Год с небольшим прошел с той поры, как я был на озере, и люди, с которыми я там сдружился, пишут мне, что все четверо постепенно уехали из поселка.
Степан Тимофеевич Мазин стал бухгалтером в сельском универмаге, Садиков где-то работает комендантом, а про Коломийцева и Андронова никто даже ничего и не знает. Уехали куда-то, и все.
Известно точно, что ни один из них до самого отъезда не выезжал на рыбную ловлю. У всех у них появилось какое-то отвращение к лодкам, к удочкам и к самой рыбе. Даже на озеро они старались не смотреть. Почему-то вид его был им неприятен.
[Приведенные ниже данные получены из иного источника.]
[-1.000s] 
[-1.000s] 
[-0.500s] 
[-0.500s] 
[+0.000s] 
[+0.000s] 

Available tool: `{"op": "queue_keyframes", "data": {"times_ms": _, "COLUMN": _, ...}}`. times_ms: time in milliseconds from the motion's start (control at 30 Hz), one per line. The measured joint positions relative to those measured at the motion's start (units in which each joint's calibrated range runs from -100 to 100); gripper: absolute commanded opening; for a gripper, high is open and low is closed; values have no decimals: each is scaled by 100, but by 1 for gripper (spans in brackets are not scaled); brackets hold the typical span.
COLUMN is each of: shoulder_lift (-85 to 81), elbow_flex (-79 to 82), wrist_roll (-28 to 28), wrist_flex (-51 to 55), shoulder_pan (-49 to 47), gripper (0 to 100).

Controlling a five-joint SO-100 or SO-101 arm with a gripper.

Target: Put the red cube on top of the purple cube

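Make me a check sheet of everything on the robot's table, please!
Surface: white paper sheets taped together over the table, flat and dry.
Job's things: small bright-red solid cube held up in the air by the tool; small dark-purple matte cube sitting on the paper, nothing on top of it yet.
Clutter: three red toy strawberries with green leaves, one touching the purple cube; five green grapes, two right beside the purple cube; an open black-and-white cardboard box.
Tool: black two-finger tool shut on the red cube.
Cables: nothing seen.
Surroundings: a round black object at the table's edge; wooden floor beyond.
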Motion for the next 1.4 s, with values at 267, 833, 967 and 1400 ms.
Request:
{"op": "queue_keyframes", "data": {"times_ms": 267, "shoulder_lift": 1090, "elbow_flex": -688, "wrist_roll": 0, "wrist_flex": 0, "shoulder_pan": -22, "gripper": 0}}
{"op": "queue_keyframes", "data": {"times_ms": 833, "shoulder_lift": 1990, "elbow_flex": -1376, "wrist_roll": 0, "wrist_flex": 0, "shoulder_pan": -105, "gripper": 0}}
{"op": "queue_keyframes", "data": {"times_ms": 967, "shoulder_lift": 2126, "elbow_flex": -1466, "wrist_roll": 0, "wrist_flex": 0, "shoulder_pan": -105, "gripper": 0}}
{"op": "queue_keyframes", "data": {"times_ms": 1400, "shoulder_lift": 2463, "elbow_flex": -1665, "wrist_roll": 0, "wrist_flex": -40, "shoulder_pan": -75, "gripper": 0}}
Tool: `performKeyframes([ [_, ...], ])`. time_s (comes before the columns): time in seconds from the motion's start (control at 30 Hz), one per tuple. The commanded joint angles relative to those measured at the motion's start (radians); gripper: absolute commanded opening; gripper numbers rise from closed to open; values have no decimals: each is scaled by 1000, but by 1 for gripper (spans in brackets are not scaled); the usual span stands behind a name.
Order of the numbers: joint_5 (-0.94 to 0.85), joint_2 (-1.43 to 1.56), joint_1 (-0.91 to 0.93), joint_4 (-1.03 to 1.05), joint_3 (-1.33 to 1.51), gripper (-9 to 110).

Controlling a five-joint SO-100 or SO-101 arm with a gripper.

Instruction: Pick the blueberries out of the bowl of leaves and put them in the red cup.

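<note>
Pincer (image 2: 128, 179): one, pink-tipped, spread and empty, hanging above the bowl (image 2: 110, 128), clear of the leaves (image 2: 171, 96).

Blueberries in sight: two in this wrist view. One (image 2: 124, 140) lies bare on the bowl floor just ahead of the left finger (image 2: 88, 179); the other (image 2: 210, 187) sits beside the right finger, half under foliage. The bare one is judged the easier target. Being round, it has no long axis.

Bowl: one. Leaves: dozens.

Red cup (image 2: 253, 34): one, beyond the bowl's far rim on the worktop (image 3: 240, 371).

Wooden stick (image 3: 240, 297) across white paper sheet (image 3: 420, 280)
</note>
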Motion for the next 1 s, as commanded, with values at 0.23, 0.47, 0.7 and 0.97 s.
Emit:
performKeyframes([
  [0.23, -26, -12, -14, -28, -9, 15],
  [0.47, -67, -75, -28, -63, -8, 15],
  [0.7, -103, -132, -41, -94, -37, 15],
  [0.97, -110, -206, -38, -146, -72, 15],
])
А я хоть и не был на озере год с лишним, но все вспоминаю его: и бесконечную, необыкновенно яркую синюю гладь, то освещенную солнцем, то покрытую белыми бурунами, и снежные горы на другом берегу. Многое из того, что я видел там, уже стерлось из памяти, многое я уже не могу воссоздать воображением, и многих людей, с которыми встречался, я позабыл, но с удивительной ясностью представляется мне Андрей Сизов, в темную ночь садящийся в лодку, чтоб одному пойти против четверых, и маленькая Клаша, едущая на высокой лошади, — маленькая Клаша, которую даже не было видно, когда она стояла перед письменным столом председателя райисполкома за креслом с невысокой спинкой.